Pick out the lines in the listing below that contain the word "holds" and copy them.

----------------

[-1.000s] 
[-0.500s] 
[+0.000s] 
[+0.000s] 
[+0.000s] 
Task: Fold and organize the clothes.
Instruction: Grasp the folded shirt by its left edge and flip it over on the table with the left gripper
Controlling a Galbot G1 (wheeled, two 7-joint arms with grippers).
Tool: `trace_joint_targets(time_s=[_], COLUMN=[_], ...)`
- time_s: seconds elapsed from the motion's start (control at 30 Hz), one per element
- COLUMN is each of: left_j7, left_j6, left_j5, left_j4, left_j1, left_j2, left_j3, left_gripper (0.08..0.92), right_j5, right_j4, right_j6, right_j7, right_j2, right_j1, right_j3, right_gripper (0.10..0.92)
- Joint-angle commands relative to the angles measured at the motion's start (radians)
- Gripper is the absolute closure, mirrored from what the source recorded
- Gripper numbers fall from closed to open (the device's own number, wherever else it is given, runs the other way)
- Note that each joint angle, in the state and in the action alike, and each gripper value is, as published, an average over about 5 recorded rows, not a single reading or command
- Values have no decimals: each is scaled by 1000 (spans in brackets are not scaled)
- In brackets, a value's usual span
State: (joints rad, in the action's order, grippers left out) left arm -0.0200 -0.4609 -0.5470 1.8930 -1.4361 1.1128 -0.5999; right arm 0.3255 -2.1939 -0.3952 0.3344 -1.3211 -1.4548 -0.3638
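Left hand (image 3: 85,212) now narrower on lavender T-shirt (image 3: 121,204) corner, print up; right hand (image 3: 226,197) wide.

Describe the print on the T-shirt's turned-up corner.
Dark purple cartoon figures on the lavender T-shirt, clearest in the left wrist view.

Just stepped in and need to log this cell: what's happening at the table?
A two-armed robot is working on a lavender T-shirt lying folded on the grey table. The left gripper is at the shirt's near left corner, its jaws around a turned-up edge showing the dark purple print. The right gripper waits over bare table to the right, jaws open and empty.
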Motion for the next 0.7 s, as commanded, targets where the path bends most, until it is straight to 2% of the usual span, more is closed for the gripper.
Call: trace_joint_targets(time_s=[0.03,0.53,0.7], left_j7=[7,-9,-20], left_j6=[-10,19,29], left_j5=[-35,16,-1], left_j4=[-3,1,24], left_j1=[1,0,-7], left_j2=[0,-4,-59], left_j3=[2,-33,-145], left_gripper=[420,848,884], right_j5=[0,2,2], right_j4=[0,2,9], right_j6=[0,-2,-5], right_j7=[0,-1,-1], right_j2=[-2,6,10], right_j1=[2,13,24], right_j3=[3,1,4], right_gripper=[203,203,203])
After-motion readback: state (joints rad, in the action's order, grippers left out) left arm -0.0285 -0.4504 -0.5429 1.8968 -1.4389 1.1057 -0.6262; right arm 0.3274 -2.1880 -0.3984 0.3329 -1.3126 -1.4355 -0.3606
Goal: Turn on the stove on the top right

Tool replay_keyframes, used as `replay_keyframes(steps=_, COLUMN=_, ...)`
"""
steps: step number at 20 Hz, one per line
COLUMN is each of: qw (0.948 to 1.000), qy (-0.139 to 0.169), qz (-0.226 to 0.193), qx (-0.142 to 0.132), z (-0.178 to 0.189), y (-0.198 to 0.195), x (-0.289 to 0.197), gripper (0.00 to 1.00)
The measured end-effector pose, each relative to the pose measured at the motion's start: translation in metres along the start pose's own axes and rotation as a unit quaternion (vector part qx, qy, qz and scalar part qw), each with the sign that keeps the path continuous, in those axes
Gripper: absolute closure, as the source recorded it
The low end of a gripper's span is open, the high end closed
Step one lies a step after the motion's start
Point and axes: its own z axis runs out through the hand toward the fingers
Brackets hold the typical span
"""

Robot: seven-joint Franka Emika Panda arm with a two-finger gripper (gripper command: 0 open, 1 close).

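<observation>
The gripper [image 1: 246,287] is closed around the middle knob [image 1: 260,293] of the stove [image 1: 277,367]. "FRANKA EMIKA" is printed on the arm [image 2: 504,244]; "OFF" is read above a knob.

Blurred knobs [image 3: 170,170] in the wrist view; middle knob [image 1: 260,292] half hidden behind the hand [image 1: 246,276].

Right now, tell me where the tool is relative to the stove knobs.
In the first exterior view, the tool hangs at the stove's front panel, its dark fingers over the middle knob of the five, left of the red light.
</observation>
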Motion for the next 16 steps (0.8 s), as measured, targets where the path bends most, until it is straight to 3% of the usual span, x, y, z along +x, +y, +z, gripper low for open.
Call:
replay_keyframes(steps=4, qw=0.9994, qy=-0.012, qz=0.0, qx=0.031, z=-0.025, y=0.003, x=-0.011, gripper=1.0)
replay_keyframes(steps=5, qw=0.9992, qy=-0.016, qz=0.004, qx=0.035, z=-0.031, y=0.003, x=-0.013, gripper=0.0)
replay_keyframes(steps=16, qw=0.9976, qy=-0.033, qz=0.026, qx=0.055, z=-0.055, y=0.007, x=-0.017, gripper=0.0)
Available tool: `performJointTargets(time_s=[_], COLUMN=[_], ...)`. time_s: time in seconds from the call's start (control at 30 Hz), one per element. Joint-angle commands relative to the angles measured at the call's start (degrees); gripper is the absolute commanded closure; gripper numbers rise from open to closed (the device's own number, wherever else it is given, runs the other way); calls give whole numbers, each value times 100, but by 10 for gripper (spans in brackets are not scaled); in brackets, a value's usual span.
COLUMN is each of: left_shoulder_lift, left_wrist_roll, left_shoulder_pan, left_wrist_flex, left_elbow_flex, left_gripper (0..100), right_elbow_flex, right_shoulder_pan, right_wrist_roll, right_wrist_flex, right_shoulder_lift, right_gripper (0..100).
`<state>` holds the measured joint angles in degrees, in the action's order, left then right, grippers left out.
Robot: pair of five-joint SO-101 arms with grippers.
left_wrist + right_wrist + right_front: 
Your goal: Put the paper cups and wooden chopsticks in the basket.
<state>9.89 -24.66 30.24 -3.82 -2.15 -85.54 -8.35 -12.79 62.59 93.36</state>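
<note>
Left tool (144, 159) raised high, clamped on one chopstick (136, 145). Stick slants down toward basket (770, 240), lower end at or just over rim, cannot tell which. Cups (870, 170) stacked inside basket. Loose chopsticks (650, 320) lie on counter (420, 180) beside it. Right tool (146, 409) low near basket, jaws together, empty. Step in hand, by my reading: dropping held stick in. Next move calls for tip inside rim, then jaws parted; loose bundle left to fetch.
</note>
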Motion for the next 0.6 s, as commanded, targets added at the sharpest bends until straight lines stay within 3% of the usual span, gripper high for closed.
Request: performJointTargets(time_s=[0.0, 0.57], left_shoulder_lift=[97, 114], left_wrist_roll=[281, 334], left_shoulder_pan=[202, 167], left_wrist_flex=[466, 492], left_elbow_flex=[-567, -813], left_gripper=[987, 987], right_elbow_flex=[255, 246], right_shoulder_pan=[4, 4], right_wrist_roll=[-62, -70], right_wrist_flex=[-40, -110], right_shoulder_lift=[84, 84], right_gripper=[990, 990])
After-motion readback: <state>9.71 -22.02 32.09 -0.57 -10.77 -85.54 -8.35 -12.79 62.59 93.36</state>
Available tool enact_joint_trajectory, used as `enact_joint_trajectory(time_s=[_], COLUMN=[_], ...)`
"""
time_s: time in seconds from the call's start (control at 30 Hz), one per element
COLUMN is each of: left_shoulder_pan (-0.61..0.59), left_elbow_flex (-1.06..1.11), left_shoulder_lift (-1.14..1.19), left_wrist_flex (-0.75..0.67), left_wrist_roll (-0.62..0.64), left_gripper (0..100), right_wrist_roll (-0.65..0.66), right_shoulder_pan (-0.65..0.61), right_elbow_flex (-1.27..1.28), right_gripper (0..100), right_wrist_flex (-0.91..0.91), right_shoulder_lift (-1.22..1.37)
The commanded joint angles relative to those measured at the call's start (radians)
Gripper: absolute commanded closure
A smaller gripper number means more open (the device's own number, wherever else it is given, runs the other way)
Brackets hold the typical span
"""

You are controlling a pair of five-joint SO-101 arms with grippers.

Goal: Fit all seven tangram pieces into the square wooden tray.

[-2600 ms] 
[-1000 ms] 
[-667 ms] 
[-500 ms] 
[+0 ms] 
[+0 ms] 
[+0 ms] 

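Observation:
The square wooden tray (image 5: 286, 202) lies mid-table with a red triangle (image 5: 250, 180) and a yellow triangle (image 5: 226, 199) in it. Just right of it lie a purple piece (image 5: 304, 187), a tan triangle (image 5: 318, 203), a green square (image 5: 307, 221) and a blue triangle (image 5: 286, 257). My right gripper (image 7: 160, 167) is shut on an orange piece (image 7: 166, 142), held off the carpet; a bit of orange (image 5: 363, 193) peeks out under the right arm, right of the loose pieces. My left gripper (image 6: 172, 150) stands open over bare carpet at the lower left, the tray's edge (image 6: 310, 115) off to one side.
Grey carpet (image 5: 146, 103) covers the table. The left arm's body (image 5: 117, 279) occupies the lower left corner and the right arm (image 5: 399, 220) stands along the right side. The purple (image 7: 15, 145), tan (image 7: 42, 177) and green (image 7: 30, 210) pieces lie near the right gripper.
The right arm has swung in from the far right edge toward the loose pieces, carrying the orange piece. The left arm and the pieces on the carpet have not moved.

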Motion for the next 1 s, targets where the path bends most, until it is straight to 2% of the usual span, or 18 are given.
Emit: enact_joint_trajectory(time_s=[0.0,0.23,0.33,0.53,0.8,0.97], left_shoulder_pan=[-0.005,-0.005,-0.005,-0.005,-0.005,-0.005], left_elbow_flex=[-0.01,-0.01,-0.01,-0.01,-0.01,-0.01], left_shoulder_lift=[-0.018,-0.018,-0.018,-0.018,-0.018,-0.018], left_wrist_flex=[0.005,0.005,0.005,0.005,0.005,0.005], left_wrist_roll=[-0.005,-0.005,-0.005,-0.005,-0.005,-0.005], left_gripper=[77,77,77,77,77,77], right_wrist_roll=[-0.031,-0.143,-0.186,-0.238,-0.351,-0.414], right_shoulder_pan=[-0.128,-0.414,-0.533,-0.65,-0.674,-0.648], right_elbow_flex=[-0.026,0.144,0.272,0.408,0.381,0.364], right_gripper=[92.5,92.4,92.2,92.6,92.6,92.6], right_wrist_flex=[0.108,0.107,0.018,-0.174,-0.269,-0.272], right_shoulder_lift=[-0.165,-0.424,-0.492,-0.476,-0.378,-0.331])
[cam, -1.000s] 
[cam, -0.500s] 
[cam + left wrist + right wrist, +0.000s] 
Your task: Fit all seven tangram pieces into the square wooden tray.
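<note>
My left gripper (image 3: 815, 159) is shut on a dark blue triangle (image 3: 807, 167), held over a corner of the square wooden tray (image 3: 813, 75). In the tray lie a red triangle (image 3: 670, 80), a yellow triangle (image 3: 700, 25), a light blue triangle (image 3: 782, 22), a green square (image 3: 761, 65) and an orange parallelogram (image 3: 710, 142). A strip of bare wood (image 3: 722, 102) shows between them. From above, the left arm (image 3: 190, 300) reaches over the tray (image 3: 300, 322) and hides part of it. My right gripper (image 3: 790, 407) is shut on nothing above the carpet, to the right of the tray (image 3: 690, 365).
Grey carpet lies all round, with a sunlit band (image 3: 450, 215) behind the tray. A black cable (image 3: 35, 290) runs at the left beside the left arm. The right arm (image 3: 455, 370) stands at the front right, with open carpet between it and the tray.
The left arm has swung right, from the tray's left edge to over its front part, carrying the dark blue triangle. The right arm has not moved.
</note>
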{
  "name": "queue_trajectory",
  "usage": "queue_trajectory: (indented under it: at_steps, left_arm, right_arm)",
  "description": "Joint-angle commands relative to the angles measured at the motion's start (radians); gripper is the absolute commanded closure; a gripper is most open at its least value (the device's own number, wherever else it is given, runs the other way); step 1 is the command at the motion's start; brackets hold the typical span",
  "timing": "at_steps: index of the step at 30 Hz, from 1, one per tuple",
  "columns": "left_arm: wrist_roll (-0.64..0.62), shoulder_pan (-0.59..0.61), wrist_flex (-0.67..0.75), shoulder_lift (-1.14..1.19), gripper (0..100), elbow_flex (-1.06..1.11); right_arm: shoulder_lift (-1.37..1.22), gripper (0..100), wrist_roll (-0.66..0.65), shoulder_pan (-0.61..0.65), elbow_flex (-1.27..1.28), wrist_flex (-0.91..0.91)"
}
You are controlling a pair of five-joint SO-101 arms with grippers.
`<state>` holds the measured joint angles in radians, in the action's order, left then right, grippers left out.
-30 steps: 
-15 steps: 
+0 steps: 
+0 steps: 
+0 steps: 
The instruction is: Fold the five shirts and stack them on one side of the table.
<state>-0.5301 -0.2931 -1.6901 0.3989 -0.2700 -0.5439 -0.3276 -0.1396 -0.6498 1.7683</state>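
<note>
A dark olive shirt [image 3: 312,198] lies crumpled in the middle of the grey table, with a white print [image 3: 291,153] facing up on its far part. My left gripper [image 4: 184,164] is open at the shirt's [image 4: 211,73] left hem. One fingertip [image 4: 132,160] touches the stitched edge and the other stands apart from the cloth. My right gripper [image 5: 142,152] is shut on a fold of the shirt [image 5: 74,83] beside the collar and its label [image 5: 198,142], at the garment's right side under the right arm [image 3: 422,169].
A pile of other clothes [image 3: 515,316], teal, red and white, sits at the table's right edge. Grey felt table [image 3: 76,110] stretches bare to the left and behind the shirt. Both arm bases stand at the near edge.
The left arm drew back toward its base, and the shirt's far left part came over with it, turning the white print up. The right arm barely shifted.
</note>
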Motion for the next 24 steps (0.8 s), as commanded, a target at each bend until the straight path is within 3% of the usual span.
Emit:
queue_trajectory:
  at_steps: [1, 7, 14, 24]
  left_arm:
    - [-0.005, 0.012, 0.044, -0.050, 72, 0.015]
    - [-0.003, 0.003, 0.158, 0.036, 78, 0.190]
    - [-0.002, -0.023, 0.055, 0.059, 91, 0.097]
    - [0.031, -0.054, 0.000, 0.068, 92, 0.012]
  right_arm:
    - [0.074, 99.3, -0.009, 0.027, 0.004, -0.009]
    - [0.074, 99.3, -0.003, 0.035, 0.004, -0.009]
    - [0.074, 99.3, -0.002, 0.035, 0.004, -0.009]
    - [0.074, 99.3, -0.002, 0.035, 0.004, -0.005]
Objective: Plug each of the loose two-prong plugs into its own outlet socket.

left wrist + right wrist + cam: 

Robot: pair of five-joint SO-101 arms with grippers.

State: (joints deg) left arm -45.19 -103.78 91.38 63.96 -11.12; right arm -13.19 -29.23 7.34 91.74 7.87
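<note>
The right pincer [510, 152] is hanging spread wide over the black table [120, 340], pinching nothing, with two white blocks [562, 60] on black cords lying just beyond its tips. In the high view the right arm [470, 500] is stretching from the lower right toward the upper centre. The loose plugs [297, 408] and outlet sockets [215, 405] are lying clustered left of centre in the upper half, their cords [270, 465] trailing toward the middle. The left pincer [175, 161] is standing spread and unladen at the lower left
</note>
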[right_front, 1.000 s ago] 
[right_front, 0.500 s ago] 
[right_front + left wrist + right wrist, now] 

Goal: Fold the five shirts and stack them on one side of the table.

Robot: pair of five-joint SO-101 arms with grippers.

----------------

--- Result of the exercise ---
`<state>` holds the measured joint angles in degrees, in the action's order, left then right, grippers left out.
`<state>` holds the measured joint angles in radians, in the action's order, left then right, grippers left out.

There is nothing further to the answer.